In my last article, I shared a few charitable giving strategies that can help you be your generous self while at the same time being tax smart. In part four of this four-part series, I continue that theme and offer some final thoughts on tax-efficient giving.
Qualified Charitable Distributions
A Qualified Charitable Distributions (QCD) allows IRA owners above age 70 ½ to transfer up to $100,000 directly to charity each year. One of the benefits of donating via a QCD is that you can give to your favorite charity while potentially reducing your taxable income.
In addition, a QCD can satisfy all or part of your required minimum distribution (RMD) once you reach RMD age. This benefit makes it an especially tax-efficient giving strategy for people who have other income sources and don’t necessarily need their RMD.
Keep in mind that you must satisfy a few key rules for a QCD to be a non-taxable distribution.
Most importantly, the IRS considers the first dollars out of an IRA to be your RMD until you meet your annual requirement. To get the full tax benefit of a QCD, be sure to donate the funds directly from your IRA to charity before making any other withdrawals from your account.
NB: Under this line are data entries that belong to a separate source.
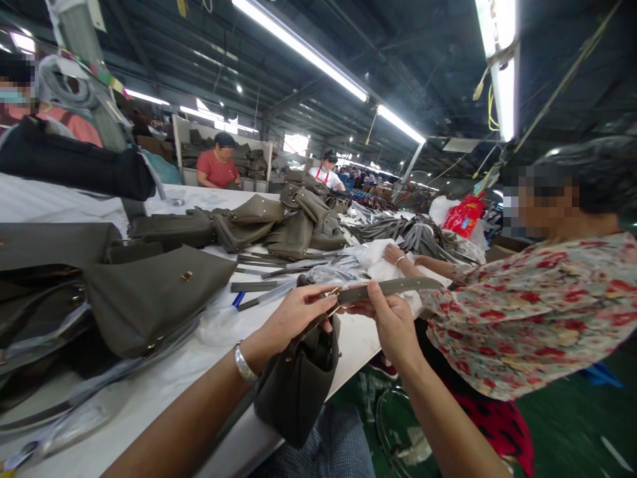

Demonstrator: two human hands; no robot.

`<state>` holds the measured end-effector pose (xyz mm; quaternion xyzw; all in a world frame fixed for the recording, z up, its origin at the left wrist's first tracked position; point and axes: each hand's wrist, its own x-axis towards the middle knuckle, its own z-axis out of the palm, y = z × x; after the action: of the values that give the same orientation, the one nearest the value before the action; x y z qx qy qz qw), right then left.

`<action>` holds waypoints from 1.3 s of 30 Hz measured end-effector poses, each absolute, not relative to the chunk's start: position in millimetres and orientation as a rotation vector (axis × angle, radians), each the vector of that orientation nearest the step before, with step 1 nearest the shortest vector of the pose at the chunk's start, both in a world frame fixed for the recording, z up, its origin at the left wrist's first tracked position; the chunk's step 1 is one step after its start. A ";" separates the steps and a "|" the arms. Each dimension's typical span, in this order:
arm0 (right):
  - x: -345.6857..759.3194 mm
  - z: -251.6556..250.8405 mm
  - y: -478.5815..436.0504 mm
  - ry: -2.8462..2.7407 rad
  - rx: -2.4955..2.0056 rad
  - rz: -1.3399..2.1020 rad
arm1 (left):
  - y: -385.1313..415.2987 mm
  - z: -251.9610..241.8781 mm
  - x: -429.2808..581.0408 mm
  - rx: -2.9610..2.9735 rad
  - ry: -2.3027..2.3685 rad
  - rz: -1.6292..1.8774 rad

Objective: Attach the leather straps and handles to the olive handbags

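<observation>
A: What is seen at the left?
B: Dark olive bags are heaped on the white table, with clear plastic bunched beside them. The heap is cut off by the view's edge, and what may be held inside cannot be told.

A: And further along?
B: A second pile of bags is set farther back, the lower ones partly covered by those on top.

A: How are the hands placed?
B: By the left hand, a metal buckle is pinched between thumb and fingers. Below it, at the table's near edge, an upright bag is seen with its mouth partly open; only darkness is shown within. By the right hand, a strap is gripped, thumb on top. Whether strap and bag are joined is hidden by the fingers.

A: What is found at the right?
B: White wrapping is touched by a co-worker's hand. Farther back, a red plastic bag is seen, its contents impossible to make out.
</observation>
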<state>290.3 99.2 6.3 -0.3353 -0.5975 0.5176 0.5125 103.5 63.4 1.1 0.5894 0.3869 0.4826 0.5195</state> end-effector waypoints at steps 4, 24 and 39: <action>290.2 6.0 104.8 -1.305 -0.771 1.312 | 65.3 0.8 104.2 1.434 0.892 1.150; 293.3 15.3 103.8 -1.573 -0.887 0.980 | 65.7 12.7 103.4 1.786 0.957 0.997; 304.0 33.5 99.5 -1.715 -0.966 0.759 | 59.3 -10.1 98.9 1.563 0.908 1.116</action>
<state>304.0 99.5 33.5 -0.3983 -0.7071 0.3128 0.4934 98.9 59.3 -10.1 0.6428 0.3731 0.4590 0.4868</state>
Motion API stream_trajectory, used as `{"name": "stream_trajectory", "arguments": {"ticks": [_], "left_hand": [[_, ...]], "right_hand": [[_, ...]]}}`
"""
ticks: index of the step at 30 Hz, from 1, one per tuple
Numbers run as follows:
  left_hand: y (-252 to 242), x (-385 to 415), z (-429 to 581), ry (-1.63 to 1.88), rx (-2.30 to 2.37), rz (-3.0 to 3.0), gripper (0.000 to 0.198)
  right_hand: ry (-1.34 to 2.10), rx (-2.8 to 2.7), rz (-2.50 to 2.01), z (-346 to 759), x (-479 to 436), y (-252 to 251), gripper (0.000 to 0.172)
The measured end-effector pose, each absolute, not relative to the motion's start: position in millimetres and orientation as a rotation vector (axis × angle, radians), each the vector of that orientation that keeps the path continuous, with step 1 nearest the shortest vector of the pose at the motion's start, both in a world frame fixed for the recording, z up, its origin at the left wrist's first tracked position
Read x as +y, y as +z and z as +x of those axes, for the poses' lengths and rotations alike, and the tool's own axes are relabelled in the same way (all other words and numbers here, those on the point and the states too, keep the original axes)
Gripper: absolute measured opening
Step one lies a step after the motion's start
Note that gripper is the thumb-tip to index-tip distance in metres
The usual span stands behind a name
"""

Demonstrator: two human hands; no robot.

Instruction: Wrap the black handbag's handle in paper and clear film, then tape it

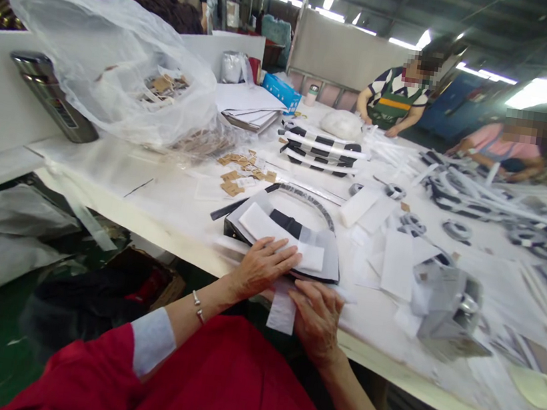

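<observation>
A black and grey handbag (331,256) lies on its side at the table's front edge, its wrapped handle (312,200) arching away from me. A white foam sheet (255,223) rests across the bag. My left hand (265,268) lies on this sheet, fingers stretched out and pressing down. Just below the bag's near edge, my right hand (317,315) has its fingers bent over a thin white strip (282,314) that hangs past the table edge. The right thumb is hidden.
Brown paper tags (233,183) lie beyond the bag. To the left are a large plastic bag (134,72) and a metal flask (55,99). A tape dispenser (462,304) and white sheets (400,262) lie right. Two people work across the table (163,197).
</observation>
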State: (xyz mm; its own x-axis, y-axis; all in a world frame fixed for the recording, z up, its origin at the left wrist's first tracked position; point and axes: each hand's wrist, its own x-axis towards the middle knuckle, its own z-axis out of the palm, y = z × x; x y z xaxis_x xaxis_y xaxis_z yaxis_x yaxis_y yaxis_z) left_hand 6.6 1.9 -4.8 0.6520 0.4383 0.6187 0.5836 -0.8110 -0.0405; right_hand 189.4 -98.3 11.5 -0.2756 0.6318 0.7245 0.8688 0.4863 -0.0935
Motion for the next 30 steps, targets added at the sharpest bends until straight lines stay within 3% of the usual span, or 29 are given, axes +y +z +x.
{"name": "stream_trajectory", "arguments": {"ticks": [6, 21, 30], "left_hand": [[-5.1, 0.8, 3.1, -0.876, -0.821, -2.650, 0.038], [4.3, 11.6, 4.9, -0.939, -0.813, -2.698, 0.028], [3.6, 15.3, 4.5, -0.962, -0.806, -2.706, 0.029]], "right_hand": [[-0.370, -2.123, -1.193, 202.4, -79.1, 41.5, 0.016], [-0.016, -2.306, -1.073, 226.5, -61.3, 44.8, 0.025], [0.028, -2.495, -1.046, 231.1, -64.5, 70.4, 0.016]]}}
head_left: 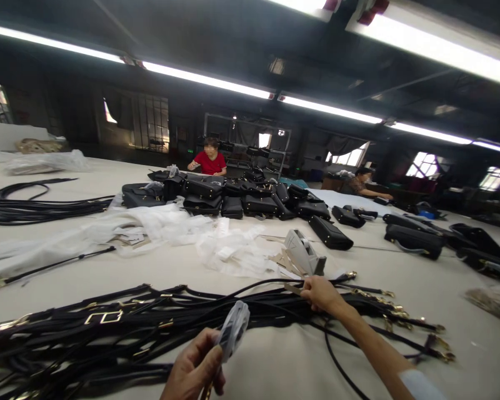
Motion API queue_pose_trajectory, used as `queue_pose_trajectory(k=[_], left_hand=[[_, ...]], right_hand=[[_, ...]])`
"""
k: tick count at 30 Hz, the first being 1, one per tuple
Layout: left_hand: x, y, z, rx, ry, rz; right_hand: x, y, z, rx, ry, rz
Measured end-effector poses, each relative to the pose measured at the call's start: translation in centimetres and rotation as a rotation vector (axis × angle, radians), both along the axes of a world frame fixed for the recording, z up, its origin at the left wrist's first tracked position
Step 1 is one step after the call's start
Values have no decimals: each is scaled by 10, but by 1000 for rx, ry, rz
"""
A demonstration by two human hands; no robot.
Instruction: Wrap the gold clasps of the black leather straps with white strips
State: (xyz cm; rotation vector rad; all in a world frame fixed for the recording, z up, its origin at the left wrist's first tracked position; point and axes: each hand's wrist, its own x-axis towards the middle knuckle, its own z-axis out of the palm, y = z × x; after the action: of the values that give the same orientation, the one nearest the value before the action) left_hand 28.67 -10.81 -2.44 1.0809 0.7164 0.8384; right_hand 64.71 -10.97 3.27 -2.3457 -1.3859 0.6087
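My left hand (195, 366) is low in the view, closed around a strap end wrapped in a clear plastic sleeve (233, 329). My right hand (323, 294) reaches out over a pile of black bag straps (120, 328) with gold clasps, its fingers pinching a small tan piece at the far edge of the pile. More gold clasps (400, 314) lie to the right of that hand.
A tape dispenser (304, 253) stands just beyond my right hand, with white plastic wrappers (233, 250) beside it. Black handbags (241, 200) are heaped mid-table. Other straps (33, 208) lie far left. Two people sit at the far side, one in red (210, 162).
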Motion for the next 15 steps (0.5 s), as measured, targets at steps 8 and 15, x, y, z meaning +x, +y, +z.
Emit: queue_pose_trajectory(k=[8, 15], left_hand=[[7, -19, 9, -107, -50, -5], [7, -22, 6, -97, -65, 8]], right_hand=[[-79, -82, -6, 341, 368, 224], [-129, -97, -3, 876, 88, 642]])
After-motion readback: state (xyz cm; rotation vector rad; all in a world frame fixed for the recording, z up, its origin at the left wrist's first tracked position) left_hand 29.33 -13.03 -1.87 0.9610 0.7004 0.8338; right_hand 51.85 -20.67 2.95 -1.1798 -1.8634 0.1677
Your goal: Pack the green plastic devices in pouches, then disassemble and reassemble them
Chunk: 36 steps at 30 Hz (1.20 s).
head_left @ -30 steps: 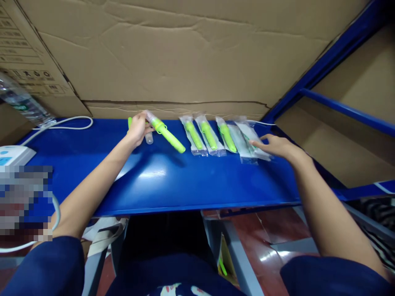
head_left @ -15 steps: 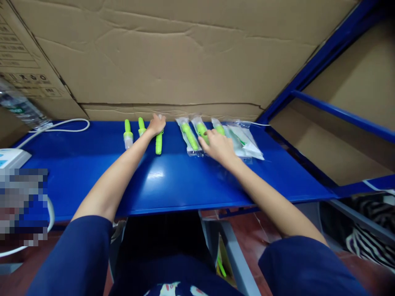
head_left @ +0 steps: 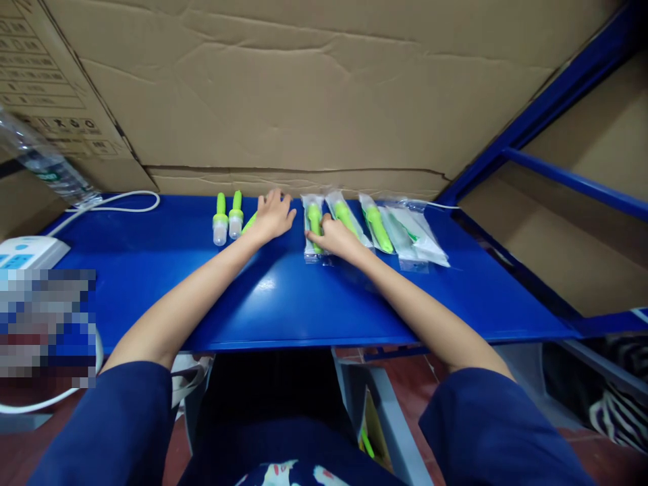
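Observation:
Two unwrapped green tubes with clear caps (head_left: 227, 217) lie side by side at the back of the blue shelf (head_left: 283, 297). My left hand (head_left: 272, 216) lies flat, fingers stretched out, over a third green tube (head_left: 249, 222) beside them. To the right lie several green tubes in clear plastic bags (head_left: 374, 226). My right hand (head_left: 334, 237) rests on the leftmost bagged tube (head_left: 314, 223), fingers curled onto the bag.
A large cardboard wall (head_left: 314, 88) stands behind the shelf. A white cable (head_left: 121, 201) and a clear plastic bottle (head_left: 45, 165) are at the back left, a white device (head_left: 28, 251) at the left edge. A blue frame rail (head_left: 572, 181) runs at the right.
My left hand has laid the unwrapped tube down beside the other two and flattened over it. My right hand has moved left along the bags to the leftmost one.

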Each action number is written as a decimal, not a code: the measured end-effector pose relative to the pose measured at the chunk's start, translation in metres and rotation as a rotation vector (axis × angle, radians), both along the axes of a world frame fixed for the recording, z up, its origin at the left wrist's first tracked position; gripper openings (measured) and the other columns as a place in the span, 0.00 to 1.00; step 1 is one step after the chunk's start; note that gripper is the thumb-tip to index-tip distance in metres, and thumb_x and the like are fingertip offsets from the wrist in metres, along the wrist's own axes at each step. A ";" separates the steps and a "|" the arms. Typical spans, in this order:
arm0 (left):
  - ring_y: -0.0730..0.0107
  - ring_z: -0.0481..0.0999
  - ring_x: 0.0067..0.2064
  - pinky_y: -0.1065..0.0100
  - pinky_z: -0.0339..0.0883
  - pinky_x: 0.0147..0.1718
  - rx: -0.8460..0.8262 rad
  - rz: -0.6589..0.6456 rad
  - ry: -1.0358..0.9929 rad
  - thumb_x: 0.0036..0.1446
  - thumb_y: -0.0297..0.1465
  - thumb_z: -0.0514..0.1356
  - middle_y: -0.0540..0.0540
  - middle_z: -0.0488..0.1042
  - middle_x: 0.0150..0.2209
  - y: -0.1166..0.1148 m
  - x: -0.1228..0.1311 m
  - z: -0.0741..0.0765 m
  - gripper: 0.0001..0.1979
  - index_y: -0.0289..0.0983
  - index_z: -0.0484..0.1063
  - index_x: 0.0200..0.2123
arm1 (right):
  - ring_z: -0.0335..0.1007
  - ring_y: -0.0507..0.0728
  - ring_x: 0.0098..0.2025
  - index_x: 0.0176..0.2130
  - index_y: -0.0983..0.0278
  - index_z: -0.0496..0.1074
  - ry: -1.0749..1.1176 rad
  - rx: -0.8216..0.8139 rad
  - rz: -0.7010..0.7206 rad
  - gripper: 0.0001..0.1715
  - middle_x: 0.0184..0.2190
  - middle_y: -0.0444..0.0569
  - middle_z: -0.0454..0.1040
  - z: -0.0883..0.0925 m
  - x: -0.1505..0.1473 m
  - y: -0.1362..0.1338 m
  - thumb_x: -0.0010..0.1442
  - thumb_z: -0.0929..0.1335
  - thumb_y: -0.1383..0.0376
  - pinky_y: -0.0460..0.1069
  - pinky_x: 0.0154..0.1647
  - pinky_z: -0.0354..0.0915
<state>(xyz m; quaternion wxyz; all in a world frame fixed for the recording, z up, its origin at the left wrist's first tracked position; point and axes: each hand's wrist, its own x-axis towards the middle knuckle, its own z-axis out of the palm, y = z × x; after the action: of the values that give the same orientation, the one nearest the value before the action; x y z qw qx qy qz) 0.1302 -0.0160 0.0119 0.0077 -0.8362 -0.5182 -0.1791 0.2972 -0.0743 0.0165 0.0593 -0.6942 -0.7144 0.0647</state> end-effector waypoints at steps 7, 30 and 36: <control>0.46 0.63 0.69 0.48 0.59 0.66 -0.034 -0.127 -0.017 0.70 0.30 0.51 0.31 0.65 0.67 -0.013 0.002 -0.006 0.25 0.27 0.62 0.66 | 0.74 0.60 0.41 0.47 0.68 0.69 0.027 -0.123 0.153 0.21 0.40 0.54 0.78 0.014 0.015 -0.017 0.61 0.73 0.57 0.49 0.38 0.63; 0.49 0.82 0.44 0.52 0.68 0.50 0.194 -0.303 0.322 0.68 0.26 0.48 0.31 0.82 0.40 0.008 -0.009 -0.020 0.18 0.28 0.79 0.42 | 0.61 0.51 0.22 0.52 0.64 0.58 0.149 -0.476 0.194 0.30 0.27 0.40 0.65 0.018 0.038 -0.026 0.59 0.73 0.54 0.48 0.20 0.56; 0.55 0.81 0.49 0.57 0.69 0.55 0.047 -0.147 -0.137 0.68 0.28 0.50 0.37 0.82 0.45 0.014 -0.014 -0.030 0.18 0.33 0.74 0.55 | 0.63 0.52 0.27 0.42 0.65 0.64 0.097 -0.432 0.232 0.21 0.29 0.45 0.69 0.023 0.042 -0.023 0.56 0.73 0.58 0.48 0.25 0.57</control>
<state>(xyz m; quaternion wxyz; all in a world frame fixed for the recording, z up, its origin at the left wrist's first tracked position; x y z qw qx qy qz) 0.1166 -0.0023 -0.0182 -0.0215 -0.8574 -0.4505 -0.2480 0.3394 -0.0976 0.0398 -0.0643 -0.6003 -0.7551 0.2555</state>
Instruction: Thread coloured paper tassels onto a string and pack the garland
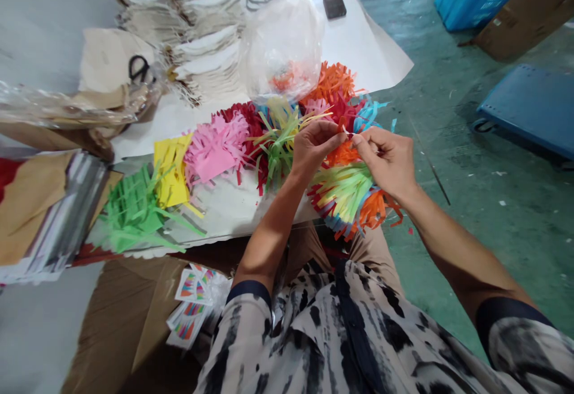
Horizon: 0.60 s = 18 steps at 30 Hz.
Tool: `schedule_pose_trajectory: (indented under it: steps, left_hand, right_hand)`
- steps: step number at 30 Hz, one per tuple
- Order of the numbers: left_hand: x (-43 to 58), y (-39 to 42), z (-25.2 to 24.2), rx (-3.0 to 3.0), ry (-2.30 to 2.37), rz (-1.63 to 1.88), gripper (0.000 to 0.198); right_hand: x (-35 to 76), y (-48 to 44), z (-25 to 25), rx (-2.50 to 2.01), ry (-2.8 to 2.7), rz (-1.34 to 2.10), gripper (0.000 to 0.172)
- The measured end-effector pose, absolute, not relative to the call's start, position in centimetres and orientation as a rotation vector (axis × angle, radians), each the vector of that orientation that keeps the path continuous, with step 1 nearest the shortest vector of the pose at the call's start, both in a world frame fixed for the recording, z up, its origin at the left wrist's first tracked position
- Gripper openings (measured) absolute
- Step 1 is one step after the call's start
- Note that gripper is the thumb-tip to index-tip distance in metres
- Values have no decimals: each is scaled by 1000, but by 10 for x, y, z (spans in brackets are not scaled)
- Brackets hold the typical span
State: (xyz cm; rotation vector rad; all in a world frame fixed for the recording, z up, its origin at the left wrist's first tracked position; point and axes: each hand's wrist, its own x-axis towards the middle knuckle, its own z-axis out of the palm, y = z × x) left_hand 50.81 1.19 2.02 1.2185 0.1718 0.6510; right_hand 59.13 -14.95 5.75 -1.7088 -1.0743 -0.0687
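My left hand (pixel 315 146) and my right hand (pixel 388 161) meet over a pile of fringed coloured paper, each pinching the same small red paper strip (pixel 344 128) between thumb and fingertips. Under my right hand lies a stack of fringed sheets (pixel 347 194) in light green, orange, red and blue. More fringed pieces spread to the left: pale green (pixel 278 134), pink (pixel 214 150), yellow (pixel 171 170) and bright green (pixel 134 211). Orange fringe (pixel 332 83) lies behind my hands.
A clear plastic bag (pixel 282 47) stands behind the paper on a white sheet (pixel 381 53). Black-handled scissors (pixel 140 69), beige paper stacks (pixel 201 29) and a small black device (pixel 334 5) lie further back. Blue crates (pixel 529 107) sit on the green floor at right. Printed cards (pixel 192 304) lie by my knee.
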Motion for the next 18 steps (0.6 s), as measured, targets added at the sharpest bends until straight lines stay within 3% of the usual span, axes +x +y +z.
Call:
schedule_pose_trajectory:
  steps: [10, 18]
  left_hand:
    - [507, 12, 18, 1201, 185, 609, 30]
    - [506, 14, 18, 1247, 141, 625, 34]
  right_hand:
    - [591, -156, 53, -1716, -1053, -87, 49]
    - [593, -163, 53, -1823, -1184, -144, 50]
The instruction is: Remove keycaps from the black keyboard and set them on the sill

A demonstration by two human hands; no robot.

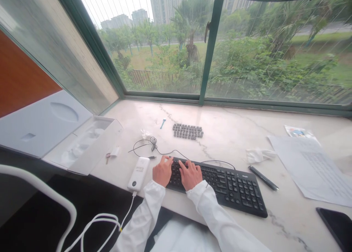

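Note:
A black full-size keyboard [242, 193] lies slightly slanted on the marble-patterned surface. My left hand [162, 171] is closed round its left end, with the fingertips at the upper left corner. Over the left part of the keys rests my right hand [191, 174], thumb and index finger apart and touching the upper rows. Both hands hide many of the keys, and anything small under the fingertips cannot be made out. Behind the keyboard, loose grey keycaps [187, 131] sit in several rows. A small blue tool [163, 123] lies to their left.
Left of the keyboard is a white power bank [139, 173] with a white cable. A black cable [154, 144] coils behind it, near an open white box [90, 145]. At right are a black pen [263, 177], crumpled tissue [260, 155], papers [310, 167] and a phone [335, 224].

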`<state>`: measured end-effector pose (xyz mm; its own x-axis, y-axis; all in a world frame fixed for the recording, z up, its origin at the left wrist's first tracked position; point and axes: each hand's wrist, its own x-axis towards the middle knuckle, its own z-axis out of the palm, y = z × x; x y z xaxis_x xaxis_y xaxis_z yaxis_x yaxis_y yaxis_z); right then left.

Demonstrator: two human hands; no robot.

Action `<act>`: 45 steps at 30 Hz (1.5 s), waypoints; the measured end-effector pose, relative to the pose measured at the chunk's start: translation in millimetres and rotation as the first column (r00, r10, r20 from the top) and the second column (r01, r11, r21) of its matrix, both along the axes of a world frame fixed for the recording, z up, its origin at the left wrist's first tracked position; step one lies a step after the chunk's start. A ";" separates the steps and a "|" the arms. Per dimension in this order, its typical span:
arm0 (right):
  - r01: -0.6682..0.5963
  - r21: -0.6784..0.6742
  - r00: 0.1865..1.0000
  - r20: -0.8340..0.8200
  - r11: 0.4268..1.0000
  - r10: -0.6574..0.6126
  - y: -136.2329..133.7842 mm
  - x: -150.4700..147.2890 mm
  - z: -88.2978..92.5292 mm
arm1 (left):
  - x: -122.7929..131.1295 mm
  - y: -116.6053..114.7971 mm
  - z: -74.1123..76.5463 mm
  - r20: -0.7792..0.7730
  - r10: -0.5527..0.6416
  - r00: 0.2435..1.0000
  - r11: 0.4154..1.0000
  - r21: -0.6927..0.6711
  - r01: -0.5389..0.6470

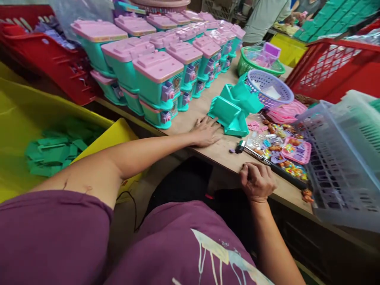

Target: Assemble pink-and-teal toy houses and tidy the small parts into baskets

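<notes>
My left hand lies flat on the wooden tabletop, fingers spread, its fingertips by the edge of a teal plastic box part. Near the table's front edge my right hand rests with its fingers curled in; whether anything is inside them is hidden. Just beyond it sits a dark tray with small colourful toy pieces and a pink dish. A black-capped item and a tiny purple piece lie between my hands.
Stacked teal boxes with pink lids fill the table's left side. A purple basket, green basket and clear crate stand right. Red crates flank the table. A yellow bin holds green parts. Another person stands behind.
</notes>
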<state>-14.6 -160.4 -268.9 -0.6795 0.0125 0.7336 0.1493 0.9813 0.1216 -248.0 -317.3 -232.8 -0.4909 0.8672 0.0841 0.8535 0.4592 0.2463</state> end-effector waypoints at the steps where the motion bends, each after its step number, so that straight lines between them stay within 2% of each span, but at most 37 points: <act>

In addition, your IRA custodian will require you to complete and sign a form that details your QCD intention. Then, the custodian will send a check to the charity of your choice.
In some cases, your custodian may allow you to write checks against your IRA. Just be aware that your checks must clear before year-end, so it pays to plan ahead.
Charitable Gift Annuities
A Charitable Gift Annuity is a tax-efficient giving strategy where an individual makes an irrevocable transfer of money or property to a charity. In return, the charity pays the individual a fixed income for the rest of their life or a specific term. The fixed payment amount is based on several factors, including the donor’s age, the donation amount, and current interest rates.
In addition, the donor receives a tax deduction for the initial donation and potential tax-free income from the annuity payments. When the donor dies, the charity retains the remaining assets for its mission.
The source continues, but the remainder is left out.